Hukuk dışı davranışta bulunduğu bildirilen Savcı Bey sosyal medyada gündem oldu; “Nasıl bir ülke haline geldik? Öğretmenler sizin şamar oğlanınız mı?”- İYİ Parti Adana Milletvekili İsmail Koncuk

“Halı saha maçında savcı golü çürüyen adalet sistemine atmıştır. Kazanan öğretmenlerdir”- 25 ve 26. Dönem CHP Milletvekili Mehmet Tüm

“Adalet, şahsi ihtiraslar için kullanılamaz, reva görülen muameleyi kınıyorum.” -Hamza Aydoğdu, Milli Eğitim Bakanlığı Personel Müdürü

“Devletin makamları kibir, imtiyaz, keyfiyet yeri değildir”- Uğur Çiftçi, Türkçe Öğretmeni

***

Adaleti tesis etmekle yükümlü bir yargı mensubunun kişisel çıkar ve ego tatmini için adaleti hiçe saymaktan başka bir şey değildir “Çermik Vakası” ve yazının girişindeki örnekler!Özetle; görevi kötüye kullanmaktır!

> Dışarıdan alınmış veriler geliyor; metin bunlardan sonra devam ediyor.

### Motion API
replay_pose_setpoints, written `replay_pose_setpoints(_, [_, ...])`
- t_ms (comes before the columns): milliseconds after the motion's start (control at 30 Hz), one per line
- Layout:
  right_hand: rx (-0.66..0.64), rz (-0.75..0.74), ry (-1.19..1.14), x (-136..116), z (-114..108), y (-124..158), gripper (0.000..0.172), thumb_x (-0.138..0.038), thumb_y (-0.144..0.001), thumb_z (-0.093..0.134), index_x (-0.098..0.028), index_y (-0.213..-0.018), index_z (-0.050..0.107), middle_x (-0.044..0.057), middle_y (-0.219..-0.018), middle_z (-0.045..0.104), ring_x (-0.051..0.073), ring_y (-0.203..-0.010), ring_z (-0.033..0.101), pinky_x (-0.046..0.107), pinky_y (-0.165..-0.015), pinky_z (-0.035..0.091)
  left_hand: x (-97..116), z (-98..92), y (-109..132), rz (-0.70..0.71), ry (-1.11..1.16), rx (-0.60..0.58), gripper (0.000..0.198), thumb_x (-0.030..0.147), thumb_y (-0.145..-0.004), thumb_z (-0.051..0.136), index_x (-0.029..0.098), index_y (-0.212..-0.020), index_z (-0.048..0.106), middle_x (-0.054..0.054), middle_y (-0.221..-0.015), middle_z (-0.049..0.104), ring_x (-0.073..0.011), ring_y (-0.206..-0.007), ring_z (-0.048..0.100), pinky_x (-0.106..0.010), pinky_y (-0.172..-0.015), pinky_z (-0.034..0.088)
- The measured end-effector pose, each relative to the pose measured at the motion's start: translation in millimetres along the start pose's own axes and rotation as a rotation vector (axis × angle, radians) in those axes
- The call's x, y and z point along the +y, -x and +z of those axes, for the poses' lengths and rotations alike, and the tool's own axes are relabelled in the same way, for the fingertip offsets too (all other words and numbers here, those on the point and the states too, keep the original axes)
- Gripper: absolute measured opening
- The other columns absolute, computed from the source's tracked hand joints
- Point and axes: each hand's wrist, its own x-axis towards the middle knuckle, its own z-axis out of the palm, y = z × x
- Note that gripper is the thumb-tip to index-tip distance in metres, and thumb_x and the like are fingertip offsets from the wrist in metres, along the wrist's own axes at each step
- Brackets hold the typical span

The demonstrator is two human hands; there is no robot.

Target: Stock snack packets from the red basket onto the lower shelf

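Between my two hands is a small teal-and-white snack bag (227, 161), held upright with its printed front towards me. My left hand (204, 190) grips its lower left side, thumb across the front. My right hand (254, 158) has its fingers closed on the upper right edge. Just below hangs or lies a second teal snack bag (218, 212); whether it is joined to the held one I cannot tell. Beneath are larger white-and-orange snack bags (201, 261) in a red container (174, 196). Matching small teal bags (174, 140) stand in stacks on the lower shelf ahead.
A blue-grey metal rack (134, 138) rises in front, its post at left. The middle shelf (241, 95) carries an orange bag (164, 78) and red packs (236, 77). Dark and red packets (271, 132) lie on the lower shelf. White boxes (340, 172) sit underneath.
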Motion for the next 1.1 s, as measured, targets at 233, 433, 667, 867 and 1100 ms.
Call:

Yargı mensuplarının duygularıyla hareket etmemeleri; evrensel hukuk ilkelerindendir. Anayasasında çağdaş bir “hukuk devleti” olduğu yazılı olan ülkemizde, inanılmazdır, son derece düşündürücüdür Çermik’te yaşananlar.

***

Hukuk, üç ayaklıdır, bu ayaklar üzerine konuşlanmıştır. Kamu adına iddia makamı (suçlayan) Cumhuriyet Savcısı, onun suçladığını savunan avukat ve karar verecek hâkim. Dileriz; Savcı Bey asıl konumunun farkına varır, bundan böyle hissiyatıyla, husumetle davranmaz!Toplumun güvenlik dayanağı olan hukuğun gereği ile hareket eder. Onurlarını incittiği öğretmenlerin gönlünü alır! Çermik de bir daha böyle trajikomiklikle anılmaz!

***

Bu arada halı saha sahibi de “ücreti alamadık biz de mağduruz” açıklaması yaptı (!)